◆ **What the task requires**:
Starting at the first line of the data below, retype every line up to and including the one containing "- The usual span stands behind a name".

++++++++

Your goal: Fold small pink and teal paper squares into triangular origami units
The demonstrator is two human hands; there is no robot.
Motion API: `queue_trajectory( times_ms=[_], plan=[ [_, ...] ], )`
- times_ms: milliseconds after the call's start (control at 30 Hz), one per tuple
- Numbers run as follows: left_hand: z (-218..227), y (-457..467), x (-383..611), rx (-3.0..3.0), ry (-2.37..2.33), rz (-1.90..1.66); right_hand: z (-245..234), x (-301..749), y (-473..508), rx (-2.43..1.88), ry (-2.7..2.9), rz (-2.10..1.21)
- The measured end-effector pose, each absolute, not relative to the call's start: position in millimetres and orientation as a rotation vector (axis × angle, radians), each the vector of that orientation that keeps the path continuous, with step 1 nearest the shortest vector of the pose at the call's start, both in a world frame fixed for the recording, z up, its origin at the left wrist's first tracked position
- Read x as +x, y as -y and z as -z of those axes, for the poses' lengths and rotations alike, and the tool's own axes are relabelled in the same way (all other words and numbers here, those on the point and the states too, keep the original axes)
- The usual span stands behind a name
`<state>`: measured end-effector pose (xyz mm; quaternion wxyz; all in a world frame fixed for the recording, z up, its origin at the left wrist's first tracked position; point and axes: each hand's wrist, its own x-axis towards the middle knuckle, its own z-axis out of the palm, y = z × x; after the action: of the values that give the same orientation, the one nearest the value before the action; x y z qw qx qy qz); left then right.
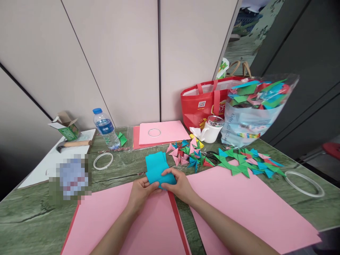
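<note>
A folded piece of turquoise paper [156, 167] lies at the middle of the green table [32, 216]. My left hand [142, 191] pinches its near left edge. My right hand [179, 183] grips its near right corner, fingers curled over the paper. Both hands rest above a large pink sheet [127, 226] with a red sheet edge [177, 219] showing beside it. A second large pink sheet [247, 209] lies just to the right of my right forearm.
Folded paper pieces in pink, green and blue [188, 154] and a paper wreath [247, 163] lie behind. A white mug [211, 131], red bag [204, 102], clear bag of pieces [255, 109], water bottle [105, 129], tape rings [103, 160], hammer [73, 144] and pink paper stack [162, 132] stand around.
</note>
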<state>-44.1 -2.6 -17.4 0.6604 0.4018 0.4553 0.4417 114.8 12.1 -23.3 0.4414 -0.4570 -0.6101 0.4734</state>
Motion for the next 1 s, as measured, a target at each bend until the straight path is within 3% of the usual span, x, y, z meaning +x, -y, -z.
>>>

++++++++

◆ **Written response**:
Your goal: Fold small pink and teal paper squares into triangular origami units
The demonstrator is two human hands; there is no robot.
Motion API: `queue_trajectory( times_ms=[_], plan=[ [_, ...] ], )`
- times_ms: milliseconds after the call's start (control at 30 Hz), one per tuple
- Numbers run as follows: left_hand: z (-218..227), y (-457..467), x (-383..611), rx (-3.0..3.0), ry (-2.37..2.33), rz (-1.90..1.66); right_hand: z (-245..234), x (-301..749), y (-473..508), rx (-2.43..1.88), ry (-2.7..2.9), rz (-2.10..1.21)
- The measured end-effector pose, each absolute, not relative to the call's start: position in millimetres and orientation as a rotation vector (axis × angle, radians), each the vector of that orientation that keeps the path continuous, with step 1 nearest the shortest vector of the pose at the call's start, both in a world frame fixed for the recording, z up, its origin at the left wrist's first tracked position
- Read x as +x, y as -y and z as -z of those axes, for the poses' lengths and rotations alike, and the tool's own axes are relabelled in the same way (all other words and numbers here, those on the point and the states too, keep the original axes)
- The usual span stands behind a name

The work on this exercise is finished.